Prolonged-release (PR) fampridine is the only approved medication to improve walking in multiple sclerosis (MS), having been shown to produce a clinically meaningful improvement in walking ability in the subset of MS patients with Expanded Disability Status Scale 4–7. Recent responder subgroup analyses in the phase III ENHANCE study show a large effect size in terms of an increase of 20.58 points on the patient-reported 12-item MS Walking Scale in the 43% of patients classified as responders to PR-fampridine, corresponding to a standardized response mean of 1.68. Use of PR-fampridine in clinical practice varies across Europe, depending partly on whether it is reimbursed.
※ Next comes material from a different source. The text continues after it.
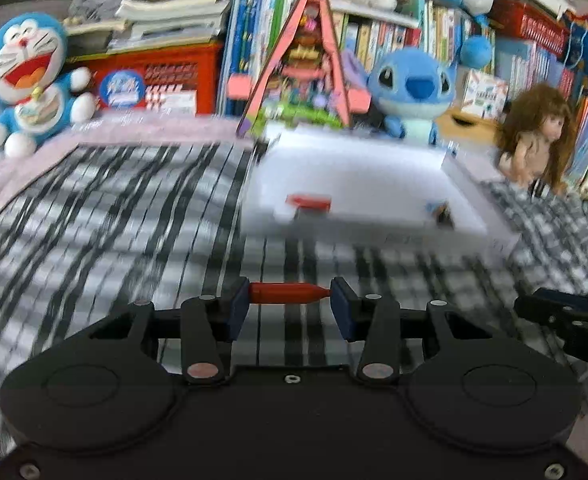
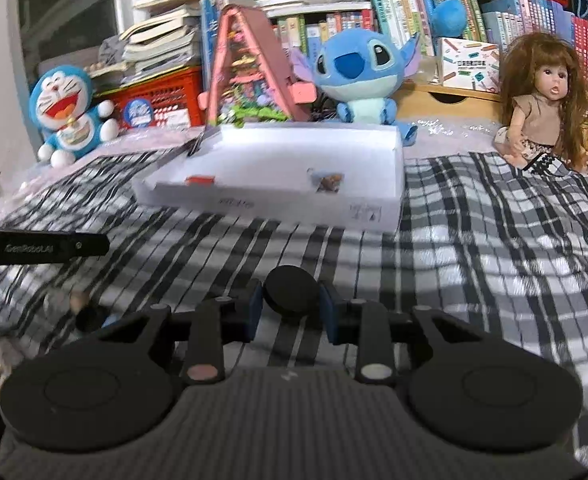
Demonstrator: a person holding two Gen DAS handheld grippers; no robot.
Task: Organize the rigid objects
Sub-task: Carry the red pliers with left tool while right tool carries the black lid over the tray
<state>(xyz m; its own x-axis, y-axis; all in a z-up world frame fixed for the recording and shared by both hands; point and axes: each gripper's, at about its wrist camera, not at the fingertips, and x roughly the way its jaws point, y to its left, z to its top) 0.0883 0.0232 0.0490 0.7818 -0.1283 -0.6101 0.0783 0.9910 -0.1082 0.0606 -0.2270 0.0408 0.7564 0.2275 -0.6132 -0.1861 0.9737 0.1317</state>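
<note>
My left gripper [image 1: 289, 294] is shut on a red pen-like stick [image 1: 288, 293], held crosswise between its blue pads above the checked cloth. My right gripper [image 2: 290, 295] is shut on a black round disc [image 2: 291, 289]. A white shallow box [image 1: 358, 178] lies ahead in the left wrist view; it also shows in the right wrist view [image 2: 278, 160]. Inside it lie a small red block [image 2: 200, 179] and a small picture piece [image 2: 328, 181]. The red block also shows in the left wrist view [image 1: 309, 202].
A black-and-white checked cloth [image 2: 474, 240] covers the surface. Behind the box stand a Doraemon plush [image 2: 68, 114], a pink toy house [image 2: 250, 72], a Stitch plush [image 2: 364, 68] and a doll [image 2: 542, 100]. Bookshelves and a red crate fill the back. The other gripper's body [image 2: 42, 246] is at left.
</note>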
A group of European MS experts met in June 2017 to discuss their experience with using PR-fampridine, including their views on the patient population for treatment, assessment of treatment response, re-testing and retreatment, and stopping criteria. This article summarizes the experts’ opinions on how PRfampridine can be used in real-world clinical practice to optimize the benefits to people with MS with impaired walking ability.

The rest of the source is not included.